– Можно подумать, у вас не работа, а сплошной юмор…

– А юмор спасает. И не только в переносном смысле. Вот люди среди руин, попали в беду, до прихода спасателя многие в панике. И тут должен появиться тот, кого я называю коноводом. И если он ведет себя уверенно, с юмором, то и люди успокаиваются, готовы выполнять его команды, зачастую спасающие им жизнь. Ну, а если у кого-то нервный срыв, то можно просто «не обратить внимания». Ведь как мы обычно говорим пострадавшим: «Чего вы волнуетесь? Все будет спокойно. Будет все хорошо!».

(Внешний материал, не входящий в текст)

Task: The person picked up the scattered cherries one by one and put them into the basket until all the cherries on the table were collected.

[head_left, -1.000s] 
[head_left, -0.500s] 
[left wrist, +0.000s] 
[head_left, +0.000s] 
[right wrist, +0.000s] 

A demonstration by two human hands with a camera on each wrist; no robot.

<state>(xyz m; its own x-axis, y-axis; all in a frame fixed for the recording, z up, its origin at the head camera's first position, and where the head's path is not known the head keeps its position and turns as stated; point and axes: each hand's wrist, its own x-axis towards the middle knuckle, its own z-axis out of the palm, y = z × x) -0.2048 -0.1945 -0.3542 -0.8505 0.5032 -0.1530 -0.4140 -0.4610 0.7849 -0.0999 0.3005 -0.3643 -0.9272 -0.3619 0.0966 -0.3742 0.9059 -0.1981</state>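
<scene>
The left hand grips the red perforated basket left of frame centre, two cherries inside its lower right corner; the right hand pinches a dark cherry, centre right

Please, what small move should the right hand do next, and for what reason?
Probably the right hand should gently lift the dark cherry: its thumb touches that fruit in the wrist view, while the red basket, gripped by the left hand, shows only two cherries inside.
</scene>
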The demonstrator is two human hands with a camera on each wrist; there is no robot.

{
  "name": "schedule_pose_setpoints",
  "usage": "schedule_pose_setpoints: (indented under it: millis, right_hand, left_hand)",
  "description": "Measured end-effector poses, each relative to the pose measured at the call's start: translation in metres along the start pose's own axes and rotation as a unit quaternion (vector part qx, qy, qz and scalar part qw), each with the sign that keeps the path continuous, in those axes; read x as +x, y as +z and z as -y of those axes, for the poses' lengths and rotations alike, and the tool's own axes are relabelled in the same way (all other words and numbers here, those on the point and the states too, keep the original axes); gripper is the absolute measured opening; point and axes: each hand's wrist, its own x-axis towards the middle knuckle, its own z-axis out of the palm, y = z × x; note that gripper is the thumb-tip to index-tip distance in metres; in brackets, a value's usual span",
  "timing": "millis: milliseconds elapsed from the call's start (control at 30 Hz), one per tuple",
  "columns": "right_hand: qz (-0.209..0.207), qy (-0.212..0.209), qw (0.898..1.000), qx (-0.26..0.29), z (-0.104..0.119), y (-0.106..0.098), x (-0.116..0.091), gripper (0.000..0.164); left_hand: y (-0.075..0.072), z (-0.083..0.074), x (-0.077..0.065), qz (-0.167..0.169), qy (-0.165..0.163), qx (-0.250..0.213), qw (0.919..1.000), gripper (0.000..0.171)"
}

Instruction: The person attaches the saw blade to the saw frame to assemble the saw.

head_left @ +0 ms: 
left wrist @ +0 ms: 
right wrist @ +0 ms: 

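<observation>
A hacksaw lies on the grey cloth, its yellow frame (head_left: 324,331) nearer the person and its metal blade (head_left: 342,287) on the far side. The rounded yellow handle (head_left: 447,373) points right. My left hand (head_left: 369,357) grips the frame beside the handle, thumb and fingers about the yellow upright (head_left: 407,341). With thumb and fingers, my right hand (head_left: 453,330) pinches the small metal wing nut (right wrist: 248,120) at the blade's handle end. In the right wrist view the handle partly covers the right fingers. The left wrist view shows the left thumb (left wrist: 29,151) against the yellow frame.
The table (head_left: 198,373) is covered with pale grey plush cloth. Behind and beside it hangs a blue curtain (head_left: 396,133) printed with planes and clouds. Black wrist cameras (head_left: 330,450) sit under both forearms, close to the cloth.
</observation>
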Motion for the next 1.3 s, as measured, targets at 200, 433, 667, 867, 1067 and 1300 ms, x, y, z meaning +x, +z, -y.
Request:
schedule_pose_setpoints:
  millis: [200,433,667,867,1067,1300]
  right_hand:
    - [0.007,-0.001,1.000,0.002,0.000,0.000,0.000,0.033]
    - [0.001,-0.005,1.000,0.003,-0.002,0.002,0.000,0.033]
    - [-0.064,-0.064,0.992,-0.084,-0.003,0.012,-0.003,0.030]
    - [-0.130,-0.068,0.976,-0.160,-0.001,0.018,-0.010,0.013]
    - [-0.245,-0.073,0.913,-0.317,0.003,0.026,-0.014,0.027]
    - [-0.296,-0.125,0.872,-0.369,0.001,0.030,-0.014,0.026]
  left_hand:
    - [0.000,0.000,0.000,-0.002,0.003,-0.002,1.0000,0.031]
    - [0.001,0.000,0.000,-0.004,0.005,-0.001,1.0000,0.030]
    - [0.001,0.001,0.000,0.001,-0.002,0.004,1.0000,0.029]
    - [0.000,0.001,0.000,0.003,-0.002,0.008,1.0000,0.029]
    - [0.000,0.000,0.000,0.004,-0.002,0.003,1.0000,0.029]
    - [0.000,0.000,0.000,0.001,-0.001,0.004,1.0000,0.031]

А вот уж кому при такой ситуации больше всех достается, так это, извините, вашим коллегам-журналистам. Особенно, развязно себя ведущим. Нам раненого человека надо срочно эвакуировать. А тут оператор с видеокамерой: «Ой, подержите его еще секунду, я еще не снял!». Могут набить морду и разбить камеру. Все на нервах. Ни в коем случае нельзя мешать работе спасателей. Пожалуйста, фотографируйте, освещайте, мы уважительны к средствам массовой информации. Только, пожалуйста, не лезьте под руку на месте аварий. Там другая обстановка. Ни один спасатель вам во время работы не даст интервью. И если вы обратитесь ко мне с вопросами в такой обстановке, я повернусь к вам спиной и уйду. Потому что на ЧС превыше всего работа, всегда срочная, опасная и грязная…

– А что вы считаете залогом успеха спасательных операций?

– Люди на спасении сильны коллективом. Масштабы чрезвычайных ситуаций обычно таковы, что один человек ничего не сделает. Все равно, как в притче о венике – каждую веточку в одиночку легко поломать, а вместе они сила. Поэтому и людей готовим так, чтобы вместо одного пришло пять. Вот восемь наших спасателей едут в Таганрог и Геленджик, изучать работу с новейшим самолетом-амфибией «БЕ-200ЧС». Пока в мире всего три такие изумительные машины. Этот самолет садится на воду там, где надо срочно спасать людей из воды, особенно в северных морях, где переохлаждение после кораблекрушений наступает быстро. У нас много ребят, готовых к работе с «БЕ-200ЧС», и в Центроспасе, и в авиации. По мере поступления самолетов, надо готовить и спасателей «Лидера». Незаменимых быть не должно. Поэтому мы все приобретаем смежные специальности. Вот я парашютист, но, помимо прочего, и механик-водитель, и офицер-водолаз, и стропальщик, допущенный к работе с краном. Могу водить гидроцикл, катер, иную технику. Мне 45, а я все учусь…

– Жена не ревнует к работе?

– А она у меня сама спасатель 1-го класса и мастер парашютного спорта. «Мой главный инструктор», как я говорю. Восемь тысяч прыжков. Была в свое время абсолютной чемпионкой Германии и Кубка дружественных армий. В МЧС тоже с 1994 года. И дети – Кирилл и Димка, как дети многих спасателей, тоже прыгают. Причем младший Кирилл сделал первый прыжок с высоты 200 метров, задержка раскрытия три секунды. Прыгал вместе с папой. Я первый, он за мной. Только про семью не надо…

– Закрытая тема?

– У парашютистов личных тем не обсуждают. Вот у нас в центре есть один офицер. Если вы посмотрите его спасательную книжку – я даже не знаю, сколько там выездов и операций с его участием! К тому же и он, и жена – парашютисты-спортсмены высокого класса. Так они по три-четыре месяца иной раз не видятся – то сборы попеременно, то командировки… У них до смеха доходило: во Владикавказе могли встретиться. Двадцать минут поговорить – он полетел в одну сторону, она в другую. Но при этом крепкая семья.

Поэтому на нашей работе нужно очень любить эту работу. Здесь можно служить, лишь если ты предан делу. Случайные люди, те, кто ищет личную выгоду или стараются сделать карьеру, надолго не приживаются. Почему я все служу, хотя давно мог пойти на пенсию при 28 календарных годах выслуги? Да потому что люблю профессию. И так вам ответят многие спасатели. Мы здесь не работаем, а живем. Просто зовем свою жизнь работой.